By Froma Harrop — The consulting firm asks the big question: Has this recession changed American spending habits in lasting ways? And it answers: Looks that way.
Americans who shopped till they dropped have stopped. Per capita consumption is down for two straight years, according to Booz & Company's new study of U.S. spending behavior. That hasn't happened since the Great Depression.
The consulting firm asks the big question: Has this recession changed American spending habits in lasting ways? And it answers: Looks that way.
Discretionary spending has fallen in every income group, and the lower the income, the deeper the plunge. More disturbing, though, is a growing pessimism. Only 31 percent of those surveyed said that their household's financial status would improve over the next year, while 32 percent thought it would get worse.
Clearly, it's not morning in America, but light does glimmer on the horizon. The economy will improve, right? Perhaps, but house prices are still seeking the bottom and, when they find it, won't fizz in a way that makes Americans feel rich and fancy-free at the malls.
The real-estate romp, combined with easy credit, had masked long-running trends that have dampened the economic prospects of ordinary Americans. The U.S. job machine has been gearing down for decades. During the '60s and '70s, private-sector employment grew 3.5 percent a year, according to The Economic Cycle Research Institute. By the '00s, it was falling 0.9 percent a year.
Several reasons: The decline of unions has let companies hire more temps and part-timers. Jobs continue to leave for lower-wage countries. Automation still supplants people with machines. America's immigration policies persist in displacing less-educated workers. And today's Wall Street demands instant profits, which labor costs eat into.
Young and clever college grads will have a good shot at decent jobs. But what about the middle-aged, the overweight and those with only a high school diploma or less? They have less reason for optimism. Seeing the icebergs ahead, the frightened employed are building economic life rafts by saving more, which means spending less.

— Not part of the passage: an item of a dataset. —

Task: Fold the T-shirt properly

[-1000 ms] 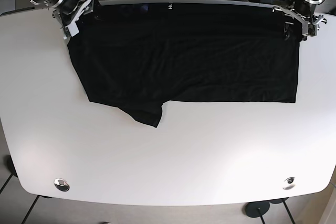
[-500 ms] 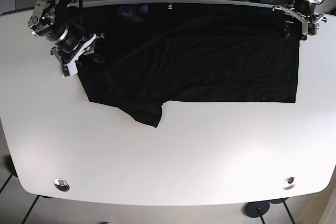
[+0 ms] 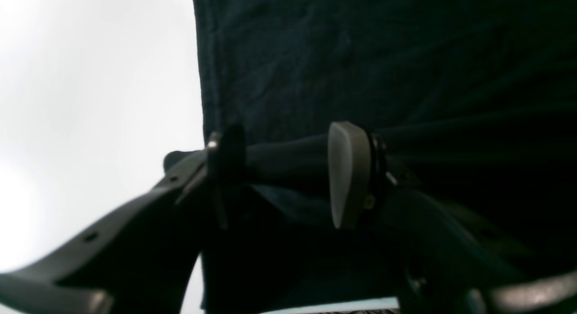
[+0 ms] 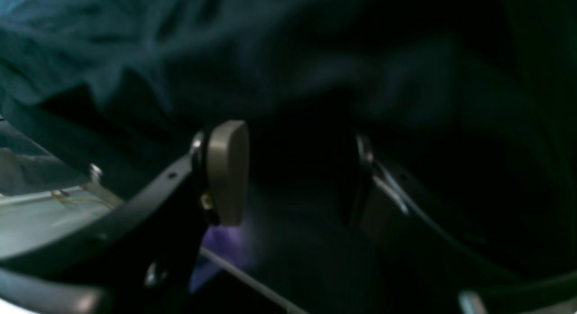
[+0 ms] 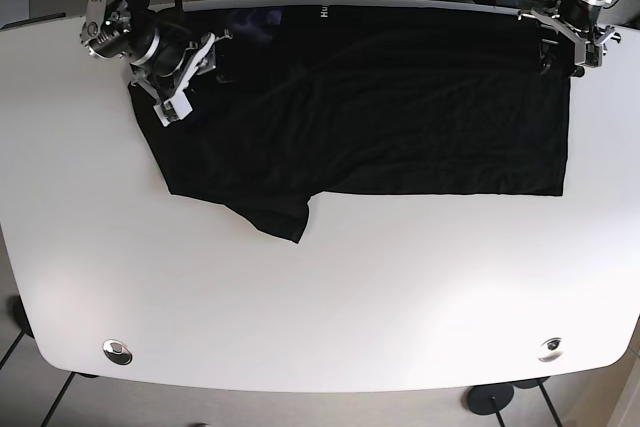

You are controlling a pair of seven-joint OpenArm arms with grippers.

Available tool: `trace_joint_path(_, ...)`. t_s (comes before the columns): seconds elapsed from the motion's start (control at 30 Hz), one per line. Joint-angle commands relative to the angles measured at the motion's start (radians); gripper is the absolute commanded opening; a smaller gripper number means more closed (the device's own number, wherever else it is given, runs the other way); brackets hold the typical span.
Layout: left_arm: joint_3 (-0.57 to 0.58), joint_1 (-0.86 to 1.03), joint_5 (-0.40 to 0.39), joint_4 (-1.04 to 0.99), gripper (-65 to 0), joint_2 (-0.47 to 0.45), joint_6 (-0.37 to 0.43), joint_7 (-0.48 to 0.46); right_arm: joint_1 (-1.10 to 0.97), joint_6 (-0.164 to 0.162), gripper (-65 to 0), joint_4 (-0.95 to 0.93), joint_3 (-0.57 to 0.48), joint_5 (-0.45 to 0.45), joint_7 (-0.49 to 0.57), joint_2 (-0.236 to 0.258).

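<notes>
White desk (image 5: 330,297) fills the base view, rounded near corners, cables and gear behind its far edge. Black shirt (image 5: 380,107) lies spread over the far half, mostly flat, long edge along the far desk edge; a flap of it pokes toward the near side at lower left.

Left claw (image 5: 560,47) sits at the shirt's far corner on the base view's right. Wrist view: left claw (image 3: 281,170) has a rolled ridge of fabric running between its fingers (image 3: 345,174), pinching the shirt (image 3: 360,57); white desk (image 3: 90,102) beside the hem.

Right claw (image 5: 190,82) is over the shirt's far corner on the view's left, tilted. Wrist view: right claw (image 4: 293,174) has fingers (image 4: 227,170) spread apart, dark blurred shirt (image 4: 270,57) under and around; can't tell if any cloth is caught between them.
</notes>
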Motion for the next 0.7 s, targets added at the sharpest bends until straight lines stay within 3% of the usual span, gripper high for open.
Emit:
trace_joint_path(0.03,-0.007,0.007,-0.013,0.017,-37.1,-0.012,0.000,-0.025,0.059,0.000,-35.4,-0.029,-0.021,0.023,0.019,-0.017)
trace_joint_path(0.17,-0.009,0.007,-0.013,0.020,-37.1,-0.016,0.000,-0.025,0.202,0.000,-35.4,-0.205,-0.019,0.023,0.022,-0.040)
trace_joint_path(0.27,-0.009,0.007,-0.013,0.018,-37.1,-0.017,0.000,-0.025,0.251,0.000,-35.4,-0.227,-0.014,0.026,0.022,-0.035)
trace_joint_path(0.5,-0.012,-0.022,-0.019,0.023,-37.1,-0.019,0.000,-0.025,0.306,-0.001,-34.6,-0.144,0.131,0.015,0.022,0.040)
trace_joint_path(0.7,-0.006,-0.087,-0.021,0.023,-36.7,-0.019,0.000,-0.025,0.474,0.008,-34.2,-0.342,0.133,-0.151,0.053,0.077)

As the American economy climbs out of the recessionary pits, the kind of consumer that will emerge with it is becoming evident: not much of one. Only 18 percent of respondents told Booz that they plan to spend on clothing and shoes at pre-recession levels. That leaves over four in five American shoppers saying they won't hit the stores like they used to.

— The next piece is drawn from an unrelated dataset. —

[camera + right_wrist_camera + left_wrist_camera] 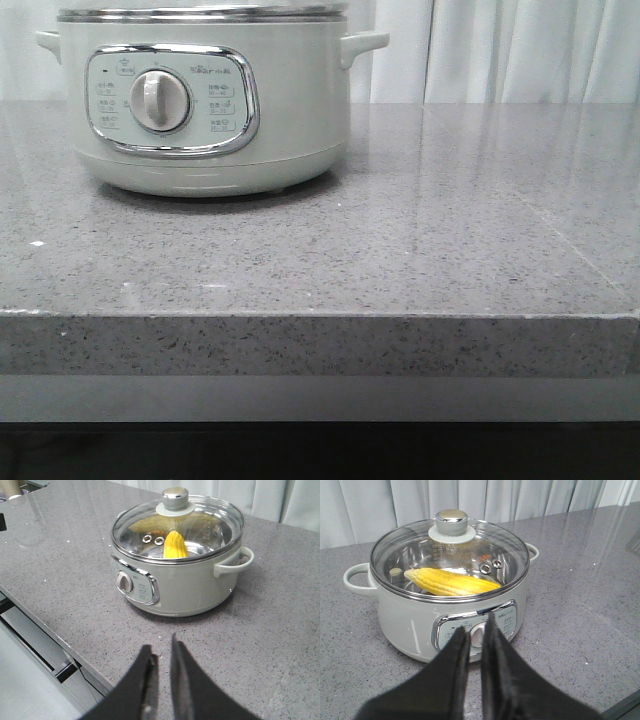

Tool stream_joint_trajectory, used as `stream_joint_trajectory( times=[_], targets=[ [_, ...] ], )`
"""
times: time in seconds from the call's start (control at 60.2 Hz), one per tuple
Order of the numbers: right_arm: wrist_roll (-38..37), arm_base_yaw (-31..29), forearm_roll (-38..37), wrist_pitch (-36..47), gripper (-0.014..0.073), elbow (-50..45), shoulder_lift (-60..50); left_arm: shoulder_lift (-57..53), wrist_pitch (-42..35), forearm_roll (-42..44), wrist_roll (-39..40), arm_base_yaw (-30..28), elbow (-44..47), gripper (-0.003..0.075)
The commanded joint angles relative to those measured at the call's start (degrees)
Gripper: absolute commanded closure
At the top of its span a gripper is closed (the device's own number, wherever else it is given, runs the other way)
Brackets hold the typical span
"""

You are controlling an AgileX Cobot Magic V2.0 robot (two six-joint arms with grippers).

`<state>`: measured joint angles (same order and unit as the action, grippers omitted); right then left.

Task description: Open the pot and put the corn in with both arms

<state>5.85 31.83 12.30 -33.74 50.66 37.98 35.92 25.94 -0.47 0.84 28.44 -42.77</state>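
The pale grey-green pot stands at the back left of the grey stone table, dial facing me. Its glass lid with a chrome knob sits closed on the rim. The yellow corn lies inside the pot under the lid; it also shows in the right wrist view. My left gripper hangs in front of the pot's control panel, fingers nearly together, empty. My right gripper is back from the pot above the table, fingers nearly together, empty. Neither gripper shows in the front view.
White curtains hang behind the table. The table's front edge runs across the front view, and in the right wrist view it drops to a lower shelf. A small object stands at the table's far corner.
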Motion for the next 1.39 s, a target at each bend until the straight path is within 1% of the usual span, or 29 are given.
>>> stream_joint_trajectory(
  times=[0.0, 0.033, 0.515, 0.581, 0.697, 0.814, 0.913, 1.112, 1.229, 1.378],
  targets=[
    [0.2, -0.3, 0.7, 3.8, 0.0643, 1.3, -0.1, -0.1, -4.5, -0.3, -0.1, 0.4, -1.7, 0.0741],
    [0.2, -0.3, 0.7, 3.8, 0.0665, 1.3, -0.1, -0.1, -4.4, -0.3, -0.1, 0.4, -1.7, 0.0741],
    [0.2, -0.3, 0.7, 3.8, 0.066, 1.3, -0.1, -0.1, -4.4, -0.3, -0.1, 0.4, -1.7, 0.0741],
    [0.2, -0.3, 0.7, 3.8, 0.066, 1.3, -0.1, -0.8, -5.4, -0.1, -0.1, 0.4, -0.4, 0.0741],
    [0.2, -0.3, 0.7, 3.8, 0.066, 1.3, -0.1, -4.6, -7.6, 1.5, -0.1, -3.4, 3.1, 0.0741],
    [0.2, -0.3, 0.7, 3.8, 0.066, 1.3, -0.1, -9.8, -11.5, 0.5, 0.0, -9.4, 8.7, 0.0741],
    [0.2, -0.3, 0.7, 3.8, 0.066, 1.3, -0.1, -15.2, -15.5, 0.5, 0.0, -14.4, 15.2, 0.0741],
    [0.2, -0.3, 0.7, 3.8, 0.066, 1.3, -0.1, -26.0, -20.7, -0.9, 0.0, -21.8, 27.5, 0.0741],
    [0.2, -0.3, 0.7, 3.8, 0.066, 1.3, -0.1, -31.0, -22.2, -3.3, 0.0, -25.0, 32.5, 0.0741],
    [0.2, -0.3, 0.7, 3.8, 0.066, 1.3, -0.1, -35.8, -22.9, -4.8, 0.0, -26.9, 38.3, 0.0741]
  ],
)
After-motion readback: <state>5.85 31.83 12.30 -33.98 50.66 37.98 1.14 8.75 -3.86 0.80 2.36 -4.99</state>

So Americans' normally sunny outlook has fundamentally changed. The magic pills used to dull the pain of global competition are gone. No more housing bubbles to spin illusions of wealth, no more big loans for the little people, no more charge cards to recent bankrupts.

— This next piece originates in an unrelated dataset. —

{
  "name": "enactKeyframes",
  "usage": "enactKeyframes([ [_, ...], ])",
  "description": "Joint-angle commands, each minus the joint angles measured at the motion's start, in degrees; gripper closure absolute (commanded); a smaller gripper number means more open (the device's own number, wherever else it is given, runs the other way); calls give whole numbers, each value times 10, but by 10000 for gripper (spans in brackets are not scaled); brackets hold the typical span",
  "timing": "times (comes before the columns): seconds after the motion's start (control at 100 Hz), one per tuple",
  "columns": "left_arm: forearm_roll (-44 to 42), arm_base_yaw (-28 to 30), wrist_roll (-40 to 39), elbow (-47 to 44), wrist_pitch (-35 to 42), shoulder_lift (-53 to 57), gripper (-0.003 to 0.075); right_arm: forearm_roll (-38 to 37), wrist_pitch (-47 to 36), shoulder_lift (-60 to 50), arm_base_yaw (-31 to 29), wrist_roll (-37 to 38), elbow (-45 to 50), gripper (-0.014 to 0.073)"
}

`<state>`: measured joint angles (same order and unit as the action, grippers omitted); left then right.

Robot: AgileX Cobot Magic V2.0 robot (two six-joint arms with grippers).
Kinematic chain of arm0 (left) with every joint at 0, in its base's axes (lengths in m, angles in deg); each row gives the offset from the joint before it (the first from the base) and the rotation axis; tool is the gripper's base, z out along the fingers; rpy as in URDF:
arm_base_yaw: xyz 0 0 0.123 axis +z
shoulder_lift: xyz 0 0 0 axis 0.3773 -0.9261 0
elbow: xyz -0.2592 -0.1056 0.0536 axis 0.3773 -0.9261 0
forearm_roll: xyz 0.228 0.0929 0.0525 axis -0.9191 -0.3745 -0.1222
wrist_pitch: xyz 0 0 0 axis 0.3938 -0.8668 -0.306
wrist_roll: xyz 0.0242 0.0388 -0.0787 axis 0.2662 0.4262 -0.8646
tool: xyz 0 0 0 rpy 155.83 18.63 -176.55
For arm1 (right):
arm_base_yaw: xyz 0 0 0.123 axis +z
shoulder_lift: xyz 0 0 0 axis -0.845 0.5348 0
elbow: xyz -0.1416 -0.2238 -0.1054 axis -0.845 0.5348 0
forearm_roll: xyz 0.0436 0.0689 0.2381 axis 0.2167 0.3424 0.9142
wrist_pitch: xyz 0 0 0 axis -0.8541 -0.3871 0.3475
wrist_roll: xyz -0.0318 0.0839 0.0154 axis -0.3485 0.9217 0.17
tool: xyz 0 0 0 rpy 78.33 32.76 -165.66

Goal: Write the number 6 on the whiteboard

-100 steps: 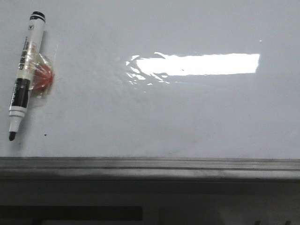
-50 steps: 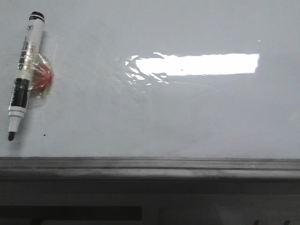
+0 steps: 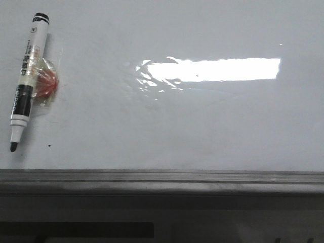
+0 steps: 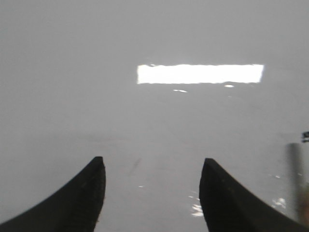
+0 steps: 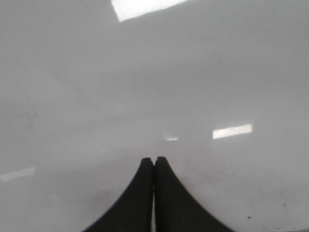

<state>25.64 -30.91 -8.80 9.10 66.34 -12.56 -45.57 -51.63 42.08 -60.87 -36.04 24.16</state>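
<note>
The whiteboard (image 3: 202, 126) fills the front view, glossy white-grey with a bright rectangular reflection (image 3: 212, 69). No number 6 shows on it; only a tiny black dot (image 3: 49, 146) sits near the lower left. A black-and-white marker (image 3: 26, 76) lies on the board at the far left, uncapped, tip pointing toward the near edge, with a red piece under clear tape (image 3: 46, 83) beside it. Neither gripper shows in the front view. My left gripper (image 4: 153, 162) is open and empty over bare board (image 4: 154, 121). My right gripper (image 5: 154, 159) is shut on nothing over bare board (image 5: 145, 96).
A grey metal edge rail (image 3: 162, 177) runs along the board's near edge, with dark structure below it. In the left wrist view a blurred grey upright shape (image 4: 295, 179) stands at the picture's right edge; I cannot tell what it is.
</note>
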Motion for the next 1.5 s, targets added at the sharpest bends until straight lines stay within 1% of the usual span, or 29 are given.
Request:
enactKeyframes([
  [0.0, 6, -56, 1, 15, 48, -17, 312, 4, -46, 10, -1, 0, -20, 657],
  [0.19, 6, -208, 1, 15, 50, -65, 312, 4, -46, 10, -1, 0, -20, 658],
  [0.3, 10, -268, -1, 15, 71, -111, 312, 4, -46, 10, -1, 0, -20, 657],
  [0.4, 39, -303, -1, 17, 105, -166, 312, 4, -46, 10, -1, 0, -20, 657],
  [0.55, 69, -309, -1, 37, 109, -242, 312, 4, -46, 10, -1, 0, -20, 657],
  [0.7, 94, -309, -1, 59, 111, -290, 312, 4, -46, 10, -1, 0, -20, 657],
  [0.89, 115, -310, -1, 72, 109, -327, 312, 4, -46, 10, -1, 0, -20, 657],
  [1.09, 116, -310, -1, 72, 114, -353, 312, 4, -46, 10, -1, 0, -20, 657],
  [1.31, 118, -333, -1, 72, 139, -386, 314, 4, -47, 10, -1, 0, -20, 657],
  [1.36, 124, -333, -1, 72, 139, -397, 337, 4, -47, 10, -1, 0, -20, 657],
  [1.4, 133, -330, -1, 72, 139, -406, 374, 4, -47, 10, -1, 0, -20, 657],
  [1.42, 136, -330, -1, 72, 139, -411, 409, 4, -47, 10, -1, 0, -20, 657],
  [1.43, 138, -330, -1, 72, 139, -412, 409, 4, -47, 10, -1, 0, -20, 657],
  [1.49, 143, -329, -1, 72, 143, -423, 516, 4, -47, 10, -1, 0, -20, 657],
])
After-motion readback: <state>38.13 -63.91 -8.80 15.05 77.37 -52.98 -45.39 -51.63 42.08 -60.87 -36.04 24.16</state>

The most obvious mood-enhancer is to improve Americans' sense of security. Like so much else that plagues our economy, this should start with health care. The loss of medical coverage remains the perpetual American nightmare. The unemployed can often replace much of their previous income by cobbling together a couple of part-time jobs. But if they lose health coverage along with the full-time position, they're out in the cold.
How interesting that consumer confidence rose in Canada last month, while it fell sharply in the United States. Canadians know that if a family member falls sick, the family won't lose their house to medical bills. They know that a layoff won't leave them uninsured. That's a huge pillow of security.
The American masses are unlikely to resume their heroic shopping sprees anytime soon (nor would that be desirable). But government policies that ease the terror of personal catastrophe are sure to lift the animal spirits of the American consumer — and that would help the economy a great deal.